Task details.
Starting at the top of the listing, extract every line up to and including the one with "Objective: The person". Pictures stay out of the copy.

Data below.
——

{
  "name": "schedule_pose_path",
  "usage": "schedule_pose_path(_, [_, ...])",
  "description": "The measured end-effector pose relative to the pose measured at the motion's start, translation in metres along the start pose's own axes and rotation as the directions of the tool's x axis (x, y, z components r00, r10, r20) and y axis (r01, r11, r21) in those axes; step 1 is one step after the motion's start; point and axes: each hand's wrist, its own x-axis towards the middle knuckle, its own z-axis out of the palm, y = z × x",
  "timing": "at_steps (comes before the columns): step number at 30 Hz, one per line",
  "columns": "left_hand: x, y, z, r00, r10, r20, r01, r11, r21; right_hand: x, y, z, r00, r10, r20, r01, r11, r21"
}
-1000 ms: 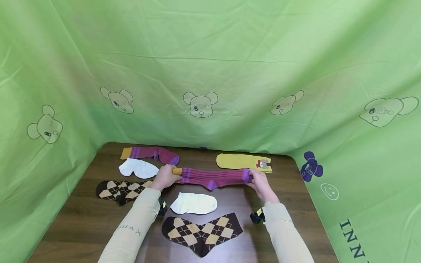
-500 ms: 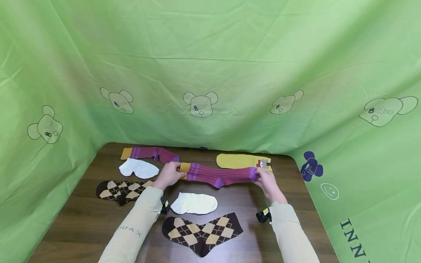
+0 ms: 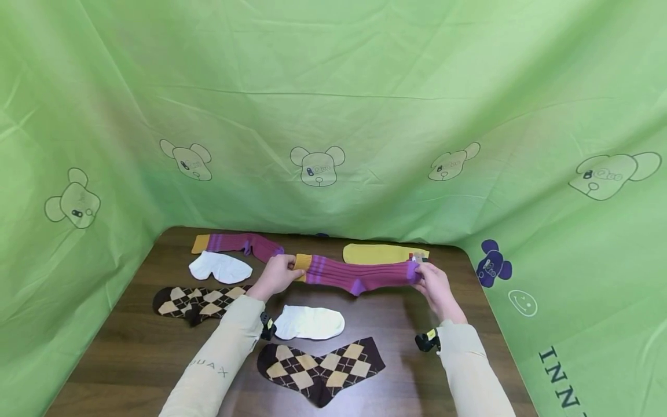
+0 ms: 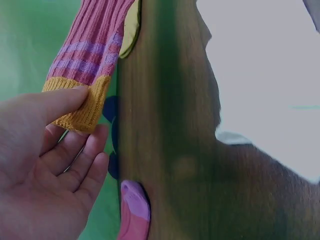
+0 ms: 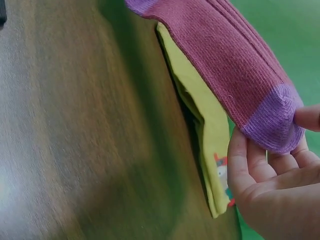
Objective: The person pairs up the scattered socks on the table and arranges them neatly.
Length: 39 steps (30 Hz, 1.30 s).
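Observation:
Stretched between both hands is a magenta sock with a mustard cuff and purple heel and toe, raised above the table. My left hand pinches its cuff, the thumb lying over the mustard knit in the left wrist view. At the other end my right hand pinches the purple toe between thumb and fingers. Behind the held sock lies a yellow sock, whose printed end is partly covered by it in the head view. A matching magenta sock lies at the back left, its toe partly behind my left hand.
Two white socks lie on the wooden table: one at left, another in the middle. A brown argyle sock is partly under the left forearm; another argyle sock lies in front. A green curtain encloses the table's back and sides.
Both hands have moved right and slightly away with the magenta sock, which now overlaps the yellow sock's printed end in view. The other socks have stayed in place.

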Motion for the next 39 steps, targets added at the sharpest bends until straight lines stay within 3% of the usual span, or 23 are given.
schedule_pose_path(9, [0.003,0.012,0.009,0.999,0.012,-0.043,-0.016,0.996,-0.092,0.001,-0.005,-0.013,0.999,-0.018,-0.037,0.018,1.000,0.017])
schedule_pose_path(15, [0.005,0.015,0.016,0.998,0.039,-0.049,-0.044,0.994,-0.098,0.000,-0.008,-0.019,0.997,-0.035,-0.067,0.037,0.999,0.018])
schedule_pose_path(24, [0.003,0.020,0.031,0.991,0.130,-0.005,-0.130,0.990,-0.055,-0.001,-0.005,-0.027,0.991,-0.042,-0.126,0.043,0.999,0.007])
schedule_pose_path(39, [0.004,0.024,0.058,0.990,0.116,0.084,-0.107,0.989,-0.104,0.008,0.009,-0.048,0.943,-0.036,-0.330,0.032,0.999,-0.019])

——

Problem solution.
{
  "name": "schedule_pose_path",
  "usage": "schedule_pose_path(_, [_, ...])",
  "description": "The measured end-effector pose relative to the pose measured at the motion's start, translation in metres along the start pose's own axes and rotation as the directions of the tool's x axis (x, y, z components r00, r10, r20) and y axis (r01, r11, r21) in those axes; step 1 is one step after the motion's start; point and axes: each hand's wrist, its own x-axis towards the middle knuckle, its own z-axis out of the palm, y = z × x",
  "timing": "at_steps (comes before the columns): step number at 30 Hz, one per line",
  "columns": "left_hand: x, y, z, r00, r10, r20, r01, r11, r21; right_hand: x, y, z, r00, r10, r20, r01, r11, r21"
}
-1000 ms: 
-500 ms: 
+0 ms: 
+0 ms: 
+0 ms: 
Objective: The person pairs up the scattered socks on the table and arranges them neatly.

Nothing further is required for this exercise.